### Prompt:
Look below for the line that contains "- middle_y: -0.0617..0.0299", then copy it and each following line exactly, through and including the line that contains "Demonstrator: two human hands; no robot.".
* * * * *
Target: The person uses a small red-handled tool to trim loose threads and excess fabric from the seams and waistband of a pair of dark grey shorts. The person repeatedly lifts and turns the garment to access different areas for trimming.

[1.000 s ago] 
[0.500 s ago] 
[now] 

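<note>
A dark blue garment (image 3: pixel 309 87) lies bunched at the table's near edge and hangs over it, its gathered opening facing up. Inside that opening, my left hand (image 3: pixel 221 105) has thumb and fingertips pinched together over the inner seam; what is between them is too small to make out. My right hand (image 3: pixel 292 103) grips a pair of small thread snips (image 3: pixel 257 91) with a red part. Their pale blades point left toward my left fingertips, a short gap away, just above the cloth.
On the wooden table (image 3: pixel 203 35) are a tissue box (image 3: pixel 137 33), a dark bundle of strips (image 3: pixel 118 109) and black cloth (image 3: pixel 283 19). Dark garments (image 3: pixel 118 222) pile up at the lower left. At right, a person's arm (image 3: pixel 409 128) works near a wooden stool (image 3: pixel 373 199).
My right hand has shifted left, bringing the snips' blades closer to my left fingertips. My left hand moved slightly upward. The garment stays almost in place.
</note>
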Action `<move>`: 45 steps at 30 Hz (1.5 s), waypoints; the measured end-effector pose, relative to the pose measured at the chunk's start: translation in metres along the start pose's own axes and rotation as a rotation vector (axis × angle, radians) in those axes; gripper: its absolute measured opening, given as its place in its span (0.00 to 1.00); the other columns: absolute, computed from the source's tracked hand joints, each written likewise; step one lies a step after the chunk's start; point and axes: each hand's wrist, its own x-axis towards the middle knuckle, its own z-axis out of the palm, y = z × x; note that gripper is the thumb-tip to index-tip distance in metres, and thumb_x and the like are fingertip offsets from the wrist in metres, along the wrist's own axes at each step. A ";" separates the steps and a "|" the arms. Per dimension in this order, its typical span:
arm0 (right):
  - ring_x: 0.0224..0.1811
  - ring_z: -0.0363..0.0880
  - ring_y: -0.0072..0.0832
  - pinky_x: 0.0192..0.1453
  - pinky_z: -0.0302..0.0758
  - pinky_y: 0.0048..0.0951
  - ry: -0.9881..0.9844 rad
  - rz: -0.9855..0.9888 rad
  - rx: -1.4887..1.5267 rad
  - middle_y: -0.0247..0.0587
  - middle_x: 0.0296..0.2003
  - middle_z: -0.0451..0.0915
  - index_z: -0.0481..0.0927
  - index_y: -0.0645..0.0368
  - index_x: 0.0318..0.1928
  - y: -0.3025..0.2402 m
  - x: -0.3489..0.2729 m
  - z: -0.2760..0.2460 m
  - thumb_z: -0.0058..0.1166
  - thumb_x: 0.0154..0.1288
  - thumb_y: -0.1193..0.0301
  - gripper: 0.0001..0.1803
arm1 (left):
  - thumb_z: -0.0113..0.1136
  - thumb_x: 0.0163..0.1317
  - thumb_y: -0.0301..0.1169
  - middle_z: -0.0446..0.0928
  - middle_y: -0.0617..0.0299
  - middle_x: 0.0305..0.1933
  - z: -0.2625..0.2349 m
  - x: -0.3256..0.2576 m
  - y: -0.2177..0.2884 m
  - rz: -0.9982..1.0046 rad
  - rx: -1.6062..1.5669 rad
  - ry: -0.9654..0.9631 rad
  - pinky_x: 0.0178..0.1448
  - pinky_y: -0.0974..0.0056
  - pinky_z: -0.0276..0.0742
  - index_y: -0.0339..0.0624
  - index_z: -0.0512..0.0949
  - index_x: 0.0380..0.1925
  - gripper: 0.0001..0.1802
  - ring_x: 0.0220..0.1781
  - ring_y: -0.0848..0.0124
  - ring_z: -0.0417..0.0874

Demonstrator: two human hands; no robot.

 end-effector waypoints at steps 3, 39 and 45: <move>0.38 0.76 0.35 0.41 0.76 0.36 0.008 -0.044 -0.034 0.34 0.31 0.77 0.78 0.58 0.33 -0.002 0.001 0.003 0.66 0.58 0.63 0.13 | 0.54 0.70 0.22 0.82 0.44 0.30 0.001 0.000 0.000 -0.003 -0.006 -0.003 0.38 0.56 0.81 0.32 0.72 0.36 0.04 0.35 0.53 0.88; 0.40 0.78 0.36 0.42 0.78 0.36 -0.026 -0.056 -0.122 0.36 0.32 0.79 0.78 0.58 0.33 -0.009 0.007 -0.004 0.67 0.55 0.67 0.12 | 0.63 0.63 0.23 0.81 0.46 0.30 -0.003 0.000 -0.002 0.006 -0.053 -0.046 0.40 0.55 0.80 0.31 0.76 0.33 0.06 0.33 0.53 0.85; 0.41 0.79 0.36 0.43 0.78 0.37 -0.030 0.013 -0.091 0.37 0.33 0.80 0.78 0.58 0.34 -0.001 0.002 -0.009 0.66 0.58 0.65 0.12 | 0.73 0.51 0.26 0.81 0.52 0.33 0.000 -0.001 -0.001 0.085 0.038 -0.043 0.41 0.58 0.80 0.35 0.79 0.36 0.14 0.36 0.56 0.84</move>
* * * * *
### Result of the exercise:
  - middle_y: -0.0617..0.0299
  - middle_x: 0.0305..0.1933
  - z: -0.2625..0.2349 m
  - x: -0.3256..0.2576 m
  - y: -0.2177..0.2884 m
  - rz: -0.9982..1.0046 rad
  - rx: -1.6062..1.5669 rad
  - ry: -0.9654..0.9631 rad
  - pinky_x: 0.0178..0.1448
  - pinky_y: -0.0974..0.0056
  - pinky_z: -0.0276..0.0742
  - index_y: -0.0339..0.0624
  - index_z: -0.0512..0.0949
  - index_x: 0.0380..0.1925
  - gripper: 0.0001..0.1802
  - ring_x: 0.0220..0.1781
  - ring_y: -0.0848..0.0124
  - ring_z: -0.0417..0.0874

Demonstrator: two human hands; no robot.

Nothing further remains for this exercise.